• **Exercise objective**
Lines in the listing below that hold "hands" are the ones to copy.

• **Given material**
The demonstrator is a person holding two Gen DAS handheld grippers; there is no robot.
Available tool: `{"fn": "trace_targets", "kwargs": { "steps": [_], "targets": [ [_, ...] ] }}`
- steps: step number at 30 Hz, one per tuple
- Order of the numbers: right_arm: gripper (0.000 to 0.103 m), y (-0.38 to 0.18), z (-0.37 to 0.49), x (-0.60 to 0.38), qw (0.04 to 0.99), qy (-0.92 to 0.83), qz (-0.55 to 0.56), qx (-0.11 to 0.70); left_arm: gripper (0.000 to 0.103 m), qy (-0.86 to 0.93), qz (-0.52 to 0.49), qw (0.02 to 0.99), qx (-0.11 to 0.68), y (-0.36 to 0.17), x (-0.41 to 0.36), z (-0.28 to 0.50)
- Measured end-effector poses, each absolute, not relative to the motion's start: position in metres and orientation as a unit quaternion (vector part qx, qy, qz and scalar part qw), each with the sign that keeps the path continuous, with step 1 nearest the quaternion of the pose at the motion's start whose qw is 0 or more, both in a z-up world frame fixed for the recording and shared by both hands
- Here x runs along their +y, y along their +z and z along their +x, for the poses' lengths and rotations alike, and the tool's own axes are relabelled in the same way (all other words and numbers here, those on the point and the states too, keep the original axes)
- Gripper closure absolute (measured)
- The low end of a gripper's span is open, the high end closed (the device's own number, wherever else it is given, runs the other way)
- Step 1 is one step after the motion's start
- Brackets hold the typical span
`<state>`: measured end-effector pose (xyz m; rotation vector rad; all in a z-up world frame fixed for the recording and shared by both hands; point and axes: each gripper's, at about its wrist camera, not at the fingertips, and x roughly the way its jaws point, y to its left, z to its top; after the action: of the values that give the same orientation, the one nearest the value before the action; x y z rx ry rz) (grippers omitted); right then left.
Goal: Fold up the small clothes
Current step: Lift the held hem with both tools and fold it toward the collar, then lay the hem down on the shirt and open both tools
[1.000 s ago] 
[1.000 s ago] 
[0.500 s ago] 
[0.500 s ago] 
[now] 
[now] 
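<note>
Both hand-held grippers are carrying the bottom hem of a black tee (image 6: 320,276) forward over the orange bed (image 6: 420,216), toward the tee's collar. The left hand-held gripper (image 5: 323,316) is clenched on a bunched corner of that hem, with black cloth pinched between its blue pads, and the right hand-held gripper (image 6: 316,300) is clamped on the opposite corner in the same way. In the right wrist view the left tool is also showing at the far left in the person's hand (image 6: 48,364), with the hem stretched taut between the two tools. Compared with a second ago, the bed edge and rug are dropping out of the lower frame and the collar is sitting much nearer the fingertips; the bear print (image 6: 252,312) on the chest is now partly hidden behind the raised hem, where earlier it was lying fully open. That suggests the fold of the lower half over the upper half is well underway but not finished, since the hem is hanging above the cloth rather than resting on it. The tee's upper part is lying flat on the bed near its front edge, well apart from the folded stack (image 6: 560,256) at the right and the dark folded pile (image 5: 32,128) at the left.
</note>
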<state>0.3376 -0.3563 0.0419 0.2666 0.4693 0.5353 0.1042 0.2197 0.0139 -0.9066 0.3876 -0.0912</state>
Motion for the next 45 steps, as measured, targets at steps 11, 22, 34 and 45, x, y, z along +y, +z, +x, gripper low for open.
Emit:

• **The answer**
- Measured end-effector poses, each absolute, not relative to the motion's start: position in metres and orientation as a unit quaternion (vector part qx, qy, qz and scalar part qw), each with the sign that keeps the path continuous, with step 1 nearest the quaternion of the pose at the motion's start whose qw is 0 or more, both in a z-up world frame fixed for the recording and shared by both hands
`<state>`: measured end-effector pose (xyz m; rotation vector rad; all in a z-up world frame fixed for the recording and shared by both hands; point and axes: each gripper's, at about its wrist camera, not at the fingertips, and x roughly the way its jaws point, y to its left, z to its top; after the action: of the values that give the same orientation, the one nearest the value before the action; x y z rx ry rz) (grippers omitted); right then left.

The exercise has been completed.